SOURCE MATERIAL:
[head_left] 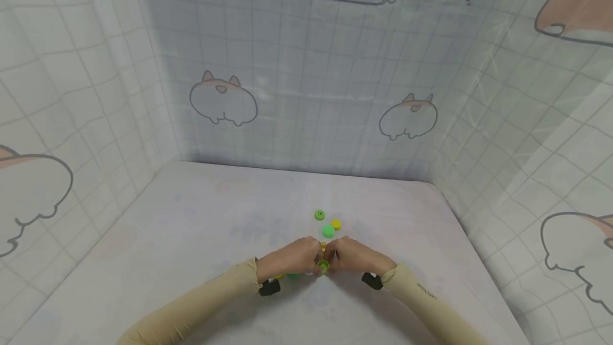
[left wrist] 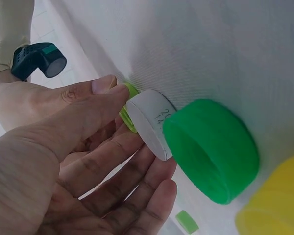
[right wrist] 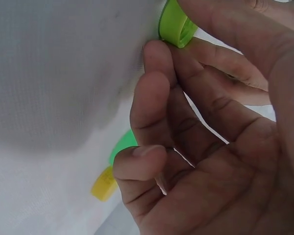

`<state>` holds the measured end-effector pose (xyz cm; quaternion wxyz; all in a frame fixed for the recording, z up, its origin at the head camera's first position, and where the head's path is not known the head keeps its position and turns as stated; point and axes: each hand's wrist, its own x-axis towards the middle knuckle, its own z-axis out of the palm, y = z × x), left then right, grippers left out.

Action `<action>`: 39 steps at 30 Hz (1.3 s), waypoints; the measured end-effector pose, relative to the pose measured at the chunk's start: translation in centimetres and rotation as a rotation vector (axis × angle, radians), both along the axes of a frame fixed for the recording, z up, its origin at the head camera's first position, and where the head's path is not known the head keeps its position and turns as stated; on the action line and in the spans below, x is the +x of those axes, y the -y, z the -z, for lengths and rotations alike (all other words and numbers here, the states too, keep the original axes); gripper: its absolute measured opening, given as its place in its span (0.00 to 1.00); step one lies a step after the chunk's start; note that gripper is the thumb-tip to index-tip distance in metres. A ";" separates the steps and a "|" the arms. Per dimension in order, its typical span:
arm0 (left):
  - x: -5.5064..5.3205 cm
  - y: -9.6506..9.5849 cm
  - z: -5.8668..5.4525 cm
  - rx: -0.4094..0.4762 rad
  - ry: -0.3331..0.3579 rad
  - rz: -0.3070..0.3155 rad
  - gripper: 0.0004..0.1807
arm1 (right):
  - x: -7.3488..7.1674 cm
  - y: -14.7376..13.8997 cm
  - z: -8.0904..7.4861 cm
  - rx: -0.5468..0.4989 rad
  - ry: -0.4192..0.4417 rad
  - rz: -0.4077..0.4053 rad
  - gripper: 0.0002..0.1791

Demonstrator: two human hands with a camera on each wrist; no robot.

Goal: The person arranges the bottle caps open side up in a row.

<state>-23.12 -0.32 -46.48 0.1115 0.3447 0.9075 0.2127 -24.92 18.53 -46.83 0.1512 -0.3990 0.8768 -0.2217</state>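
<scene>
Both hands meet over the table, at a lime-green bottle cap (head_left: 323, 266). My left hand (head_left: 304, 256) pinches this cap (left wrist: 129, 107) between thumb and index finger, its other fingers loosely bent below. From the other side, my right hand (head_left: 355, 256) holds the same cap (right wrist: 176, 24) with thumb and index finger. A white bottle cap (left wrist: 151, 123) with printed digits stands right beside the left fingertips. Next to it is a larger green cap (left wrist: 213, 152), then a yellow cap (left wrist: 274, 200). An orange cap (head_left: 323, 246) shows between the hands, partly hidden.
Beyond the hands lie a mint-green cap (head_left: 328, 231), a yellow cap (head_left: 336, 224) and another lime-green cap (head_left: 319, 215). A pale cloth covers the table (head_left: 230, 206). Curtains (head_left: 306, 95) with a grid and dog drawings surround it on three sides.
</scene>
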 end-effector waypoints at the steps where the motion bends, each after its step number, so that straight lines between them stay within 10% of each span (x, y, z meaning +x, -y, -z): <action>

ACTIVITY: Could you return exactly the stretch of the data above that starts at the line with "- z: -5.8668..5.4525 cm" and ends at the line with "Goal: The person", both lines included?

ANSWER BELOW:
  - z: -5.8668..5.4525 cm
  - rx: -0.4094..0.4762 rad
  - ry: -0.3331..0.3579 rad
  - rz: -0.3070..0.3155 rad
  - gripper: 0.0004..0.1807
arm1 (right):
  - x: -7.3488..7.1674 cm
  - y: -14.7376..13.8997 cm
  - z: -8.0904..7.4861 cm
  - rx: -0.5468..0.4989 rad
  - ry: -0.4192..0.4417 rad
  - rz: -0.4077..0.4053 rad
  - gripper: 0.0002..0.1791

Demonstrator: two human hands with a camera on each wrist; no robot.

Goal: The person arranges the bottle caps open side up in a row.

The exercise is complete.